[Recommend my two-volume book for more reading]:
BIT & COIN: Merging Digitality and Physicality
Losing fidelity in human information
Humanity faces a growing danger of losing fidelity in human information. What is even more alarming is that the loss increases with the scale of human information, rendering the entire digital humanity nonscalable.
A significant reason why human information loses fidelity with scale is precisely because of, not in spite of, the fact that digital data is loosely scalable.
We have already experienced human-generated junk data (for example, it costs nothing to send out a million copies of automated spam emails).
Now with AI, the situation is going to be much worse.
I believe that adding physicality to digital data is the most fundamental way to make information fidelity scalable without losing data scalability. In my book BIT & COIN: Merging Digitality and Physicality, I explored the concept of digitality and physicality.
Attestation and witnessing
With a scalable blockchain, we can record verifiable data either directly on-chain or indirectly anchored on-chain. We have previously discussed automated integrity and attestation, and concluded that a Layer-1 (L1) blockchain must be scalable in itself and, at the same time, based upon a physical human layer, which we can call Layer-0 (L0).
Now we come to the following question: exactly how does the blockchain L1 Interact with human layer L0?
This question is about “oracle” in the lingo of blockchain, but more fundamentally is a question about “witnessing”.
Proper oracle or witnessing is necessary to ensure trustless and decentralized data verification supported by smart contracts.
Economically incentivized truth
It is worthwhile to continue to explore the idea of using economic incentives to ensure the reliability of information.
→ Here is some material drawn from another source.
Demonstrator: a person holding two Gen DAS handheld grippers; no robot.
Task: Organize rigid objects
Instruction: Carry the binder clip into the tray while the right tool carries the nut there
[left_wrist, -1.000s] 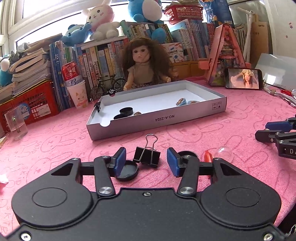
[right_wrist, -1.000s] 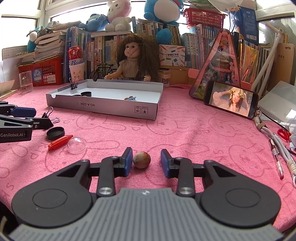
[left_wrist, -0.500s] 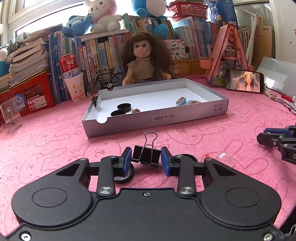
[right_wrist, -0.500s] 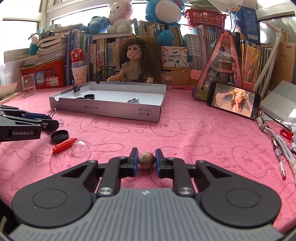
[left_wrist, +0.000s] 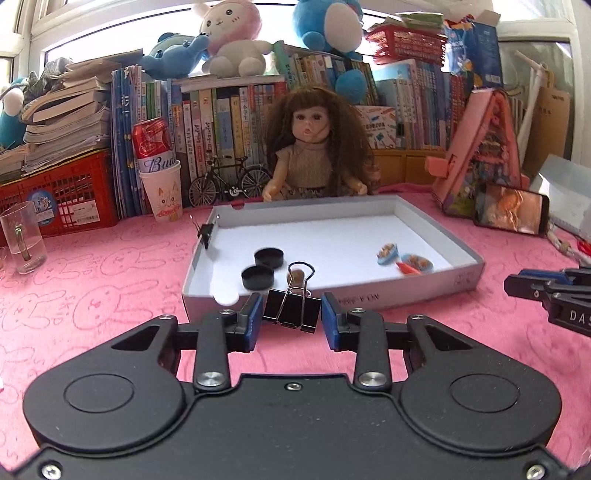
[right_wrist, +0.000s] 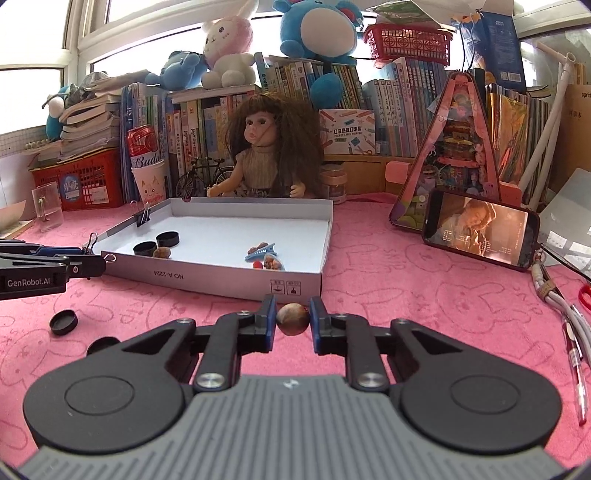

Implementing mechanisms like paywalls can create a system where individuals are more likely to provide truthful information. The rationale is that when people have to pay for access or contribute financially, they are less likely to spread falsehoods, as the economic cost acts as a deterrent. This concept aligns with Satoshi’s broader views on how economic principles can influence behavior and decision-making, particularly in the context of decentralized systems like Bitcoin.
The Optimistic Oracle designed by UMA, or Universal Market Access, is an example of such a protocol. It allows anyone to propose a data value in response to a request. If no one challenges this value within a set period, it’s accepted as true. If challenged, the dispute escalates to the Data Verification Mechanism (DVM), where UMA token holders vote to determine the correct value. This voting uses a commit-reveal mechanism to prevent manipulation, and voters are incentivized through staking, with rewards for correct votes and penalties for incorrect ones.
It is an interesting way to solve the oracle problem. Very different from Chainlink’s approach. UMA uses incentivized active voting, while Chainlink relies on passive decentralization.
In this sense, UMA is interesting because it introduces an economic element to witnessing.
I don’t know how well UMA is going to work, but it would at least be a very good experiment.
Scaling witnessing
The oracle problem fundamentally relates to attestation or witnessing.
Human society has always relied upon witnessing. Witnessing naturally works within the context of the community. The court system is an extension.
But traditional witnessing is fundamentally nonscalable.
Should witnessing be scaled?
If yes, how?
This is a hard question.
However, no matter how hard this question is philosophically, we practically have no choice now but to scale. The rise of AI has made the situation very clear. With the threat of AI, the option is not whether to scale or not, but whether to scale falsefully or to scale truthfully.
The last century has given us an experimentation of using media and social opinion to scale witnessing. The result is horrendous. Popularity has turned out to be an extremely unreliable “scaled witnessing”.
There should be no surprise there, considering the fallen human nature. Human history has proven that neither centralized dictatorship nor seemingly decentralized demagogue or anarchy is conducive to truth. (Both demagogue and anarchy are different forms of centralization in reality, albeit more deceptive than dictatorship.)
But this also means that it is increasingly important to find an alternative and more reliable way to scale witnessing.
The need for a scalable blockchain
Unfortunately, UMA is based on Ethereum, a nonscalable blockchain. Limited by the Ethereum blockchain’s low TPS and high cost, UMA can only target high-value data entries or attestations. The data proposed through the Optimistic Oracle must involve a kind of economic stake that provides enough room for contesting economics.
This would render UMA, at its best, an enhancement tool for the financial elites, rather than a broad solution to humanity.
If everything is automated, the same concept may also work for low-value data entries or attestations. In that case, the underlying blockchain needs to be highly scalable and efficient. Any blockchain that is neither scalable nor efficient is a wrong choice for broader applications.
The ideal choice for scaling witnessing in digital humanity is Bitcoin Satoshi Vision (BSV), which has unbounded scalability, extremely low transactional cost, and full smart contract capability (practically Turing complete).